## What to produce:
Give back exactly the lines of the data below, starting with the line that has "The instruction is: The" and going on through the line that has "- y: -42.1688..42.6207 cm".

## Exercise material:

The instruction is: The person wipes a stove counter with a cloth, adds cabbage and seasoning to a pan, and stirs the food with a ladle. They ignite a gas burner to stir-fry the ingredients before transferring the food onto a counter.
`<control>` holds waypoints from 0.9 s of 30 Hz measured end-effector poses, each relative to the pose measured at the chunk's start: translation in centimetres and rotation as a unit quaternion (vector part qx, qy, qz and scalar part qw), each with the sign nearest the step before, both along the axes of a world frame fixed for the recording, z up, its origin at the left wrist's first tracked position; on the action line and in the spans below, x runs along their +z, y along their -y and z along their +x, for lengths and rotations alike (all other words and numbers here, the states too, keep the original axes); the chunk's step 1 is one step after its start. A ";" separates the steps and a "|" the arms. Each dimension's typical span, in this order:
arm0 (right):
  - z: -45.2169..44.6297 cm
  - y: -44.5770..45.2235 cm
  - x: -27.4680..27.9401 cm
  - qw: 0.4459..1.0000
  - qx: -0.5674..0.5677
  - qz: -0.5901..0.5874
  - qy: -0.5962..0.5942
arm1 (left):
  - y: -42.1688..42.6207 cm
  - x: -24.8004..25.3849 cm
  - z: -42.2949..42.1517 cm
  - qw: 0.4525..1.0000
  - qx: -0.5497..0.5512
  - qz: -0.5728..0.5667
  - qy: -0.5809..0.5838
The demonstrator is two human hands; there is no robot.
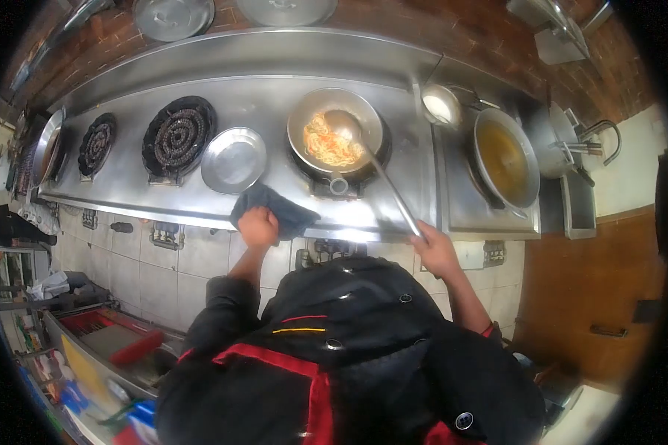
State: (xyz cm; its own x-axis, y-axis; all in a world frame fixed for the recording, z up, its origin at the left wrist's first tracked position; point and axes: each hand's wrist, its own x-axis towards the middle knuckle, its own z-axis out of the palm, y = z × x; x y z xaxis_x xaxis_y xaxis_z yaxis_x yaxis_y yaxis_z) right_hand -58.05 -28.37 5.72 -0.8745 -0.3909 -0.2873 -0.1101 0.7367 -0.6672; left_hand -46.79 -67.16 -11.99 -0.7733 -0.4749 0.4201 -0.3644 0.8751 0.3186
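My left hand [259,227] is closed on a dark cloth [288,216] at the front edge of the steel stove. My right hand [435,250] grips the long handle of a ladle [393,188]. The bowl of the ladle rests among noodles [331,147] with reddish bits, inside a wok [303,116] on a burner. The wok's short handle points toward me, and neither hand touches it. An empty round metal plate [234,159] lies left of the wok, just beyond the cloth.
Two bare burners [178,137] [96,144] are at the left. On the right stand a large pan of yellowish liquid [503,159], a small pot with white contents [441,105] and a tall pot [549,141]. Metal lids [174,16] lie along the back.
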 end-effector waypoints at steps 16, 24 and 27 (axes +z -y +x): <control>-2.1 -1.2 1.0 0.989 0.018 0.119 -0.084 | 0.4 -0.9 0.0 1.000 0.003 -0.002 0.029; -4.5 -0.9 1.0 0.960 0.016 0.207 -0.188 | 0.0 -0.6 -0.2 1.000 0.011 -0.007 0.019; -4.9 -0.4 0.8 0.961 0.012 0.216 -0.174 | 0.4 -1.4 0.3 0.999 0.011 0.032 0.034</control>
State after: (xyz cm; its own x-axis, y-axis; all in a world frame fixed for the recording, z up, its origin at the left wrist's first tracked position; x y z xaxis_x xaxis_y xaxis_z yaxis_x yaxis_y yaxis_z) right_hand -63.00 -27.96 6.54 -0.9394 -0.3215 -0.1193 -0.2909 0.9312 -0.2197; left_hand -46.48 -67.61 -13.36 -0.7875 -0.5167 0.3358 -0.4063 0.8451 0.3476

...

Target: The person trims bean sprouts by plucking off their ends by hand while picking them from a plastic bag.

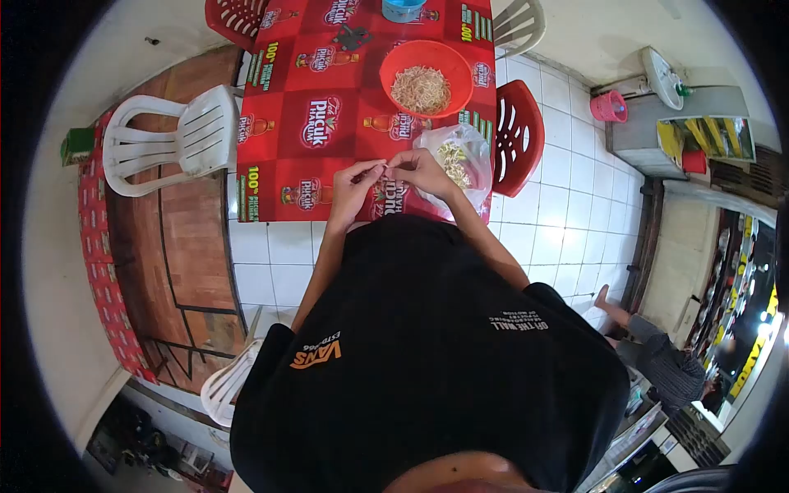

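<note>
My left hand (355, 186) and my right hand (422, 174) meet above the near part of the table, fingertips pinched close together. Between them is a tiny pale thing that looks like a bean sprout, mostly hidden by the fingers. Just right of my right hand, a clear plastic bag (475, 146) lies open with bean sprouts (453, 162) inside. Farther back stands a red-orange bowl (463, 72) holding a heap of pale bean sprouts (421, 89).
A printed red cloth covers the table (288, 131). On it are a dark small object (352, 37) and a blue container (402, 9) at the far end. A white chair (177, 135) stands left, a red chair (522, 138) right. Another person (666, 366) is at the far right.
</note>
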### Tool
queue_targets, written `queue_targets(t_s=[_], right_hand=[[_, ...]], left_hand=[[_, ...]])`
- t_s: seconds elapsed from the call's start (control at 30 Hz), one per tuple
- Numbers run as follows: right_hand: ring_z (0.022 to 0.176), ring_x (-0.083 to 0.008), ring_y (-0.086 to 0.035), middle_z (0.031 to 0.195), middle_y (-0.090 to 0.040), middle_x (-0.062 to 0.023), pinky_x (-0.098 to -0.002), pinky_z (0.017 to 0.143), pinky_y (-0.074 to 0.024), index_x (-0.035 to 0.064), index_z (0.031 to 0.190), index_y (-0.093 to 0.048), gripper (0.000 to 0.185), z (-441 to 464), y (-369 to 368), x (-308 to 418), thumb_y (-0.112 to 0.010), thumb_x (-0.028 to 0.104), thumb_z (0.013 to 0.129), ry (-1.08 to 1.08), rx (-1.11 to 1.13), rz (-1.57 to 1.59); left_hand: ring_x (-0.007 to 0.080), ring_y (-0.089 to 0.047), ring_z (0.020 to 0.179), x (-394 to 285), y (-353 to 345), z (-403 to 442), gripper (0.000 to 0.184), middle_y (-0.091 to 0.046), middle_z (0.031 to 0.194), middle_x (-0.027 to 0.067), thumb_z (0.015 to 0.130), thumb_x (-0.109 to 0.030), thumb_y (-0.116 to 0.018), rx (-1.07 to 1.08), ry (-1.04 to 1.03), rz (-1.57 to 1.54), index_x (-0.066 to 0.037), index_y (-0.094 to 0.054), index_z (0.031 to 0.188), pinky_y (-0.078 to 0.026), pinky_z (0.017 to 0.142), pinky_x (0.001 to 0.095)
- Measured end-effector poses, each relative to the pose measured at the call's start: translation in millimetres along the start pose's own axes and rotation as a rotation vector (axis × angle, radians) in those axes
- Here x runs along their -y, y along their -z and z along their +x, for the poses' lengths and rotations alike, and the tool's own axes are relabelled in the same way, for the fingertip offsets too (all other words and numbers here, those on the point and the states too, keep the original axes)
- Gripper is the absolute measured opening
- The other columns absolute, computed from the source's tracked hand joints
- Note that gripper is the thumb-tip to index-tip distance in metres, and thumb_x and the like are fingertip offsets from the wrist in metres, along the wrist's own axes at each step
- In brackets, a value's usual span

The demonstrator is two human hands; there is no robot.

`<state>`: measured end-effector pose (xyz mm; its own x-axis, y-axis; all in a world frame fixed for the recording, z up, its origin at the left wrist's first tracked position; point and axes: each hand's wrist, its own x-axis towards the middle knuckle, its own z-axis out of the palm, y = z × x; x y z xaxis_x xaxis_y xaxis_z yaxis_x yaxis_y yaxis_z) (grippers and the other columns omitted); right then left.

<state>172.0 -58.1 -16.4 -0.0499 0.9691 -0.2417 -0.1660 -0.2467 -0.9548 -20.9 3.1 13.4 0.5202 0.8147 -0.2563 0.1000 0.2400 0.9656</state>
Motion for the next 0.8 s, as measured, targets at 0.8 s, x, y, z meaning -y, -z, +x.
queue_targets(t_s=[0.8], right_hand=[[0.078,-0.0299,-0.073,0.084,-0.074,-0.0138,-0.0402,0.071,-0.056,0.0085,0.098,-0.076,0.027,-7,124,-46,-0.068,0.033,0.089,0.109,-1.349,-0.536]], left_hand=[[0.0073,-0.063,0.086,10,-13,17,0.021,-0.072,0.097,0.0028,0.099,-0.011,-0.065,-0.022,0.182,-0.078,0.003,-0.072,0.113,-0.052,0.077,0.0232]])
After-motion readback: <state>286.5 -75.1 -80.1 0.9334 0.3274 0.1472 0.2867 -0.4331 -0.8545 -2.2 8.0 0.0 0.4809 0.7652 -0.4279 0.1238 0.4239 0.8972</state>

## Finished exercise:
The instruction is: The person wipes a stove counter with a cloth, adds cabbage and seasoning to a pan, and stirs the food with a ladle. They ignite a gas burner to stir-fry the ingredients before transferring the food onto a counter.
`<control>` holds waypoints from 0.9 s of 30 Hz measured end-effector poses, each relative to the pose measured at the chunk's start: translation in centimetres and rotation as a unit quaternion (vector part qx, qy, qz and scalar part qw), each with the sign nearest the step before, both along the axes of a world frame fixed for the recording, z up, its origin at the left wrist's first tracked position; on the action line and in the spans below, x runs along their +z, y along their -y and z along their +x, for lengths and rotations alike (all other words and numbers here, the states too, keep the original axes); the chunk's step 1 is one step after its start. A ";" separates the steps and a "|" the arms. Each dimension's typical span, in this order:
arm0 (right):
  - z: -45.2169..44.6297 cm
  - y: -44.5770..45.2235 cm
  - x: -27.4680..27.9401 cm
  - qw: 0.4459..1.0000
  - qx: -0.5674..0.5677
  - qz: -0.5901..0.5874
  - qy: -0.5962..0.5942
arm1 (left):
  - y: -42.1688..42.6207 cm

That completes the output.